### Task requirements
Print each line once more, unchanged, from the line holding "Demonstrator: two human" to the end of the listing below.

### The data
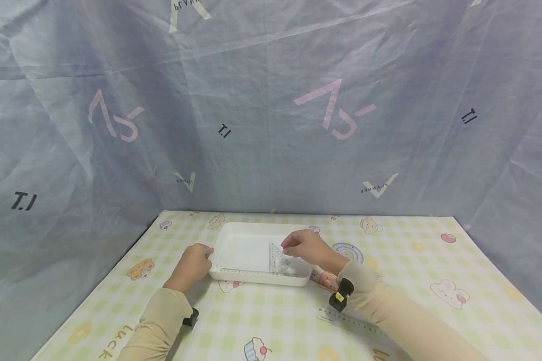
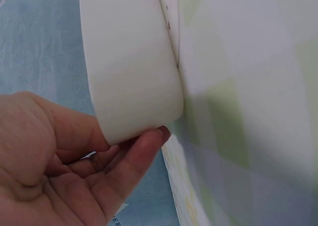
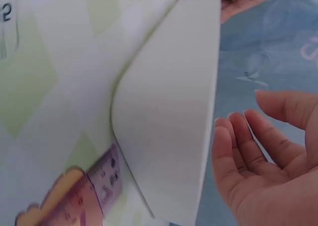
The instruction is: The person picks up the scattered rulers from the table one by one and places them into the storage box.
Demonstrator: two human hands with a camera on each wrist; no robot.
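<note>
A white plastic tray stands on the table. My left hand grips its left end; the left wrist view has the thumb and fingers pinching the tray wall at a corner. Inside the tray lie a clear ruler, along the near side, and a clear set square toward the right. Over the tray's right part hovers my right hand. The right wrist view shows its fingers loosely bent, the thumb apart from them and nothing between.
A round clear protractor lies right of the tray, behind my right forearm. Nearer me, another clear ruler lies partly under that arm. A purple-tinted ruled piece sits beside the tray's corner. A grey-blue curtain hangs behind the checked tablecloth.
</note>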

### Finished task
Demonstrator: two human hands with a camera on each wrist; no robot.
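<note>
A white plastic tray stands on the table. My left hand grips its left end; the left wrist view has the thumb and fingers pinching the tray wall at a corner. Inside the tray lie a clear ruler, along the near side, and a clear set square toward the right. Over the tray's right part hovers my right hand. The right wrist view shows its fingers loosely bent, the thumb apart from them and nothing between.
A round clear protractor lies right of the tray, behind my right forearm. Nearer me, another clear ruler lies partly under that arm. A purple-tinted ruled piece sits beside the tray's corner. A grey-blue curtain hangs behind the checked tablecloth.
</note>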

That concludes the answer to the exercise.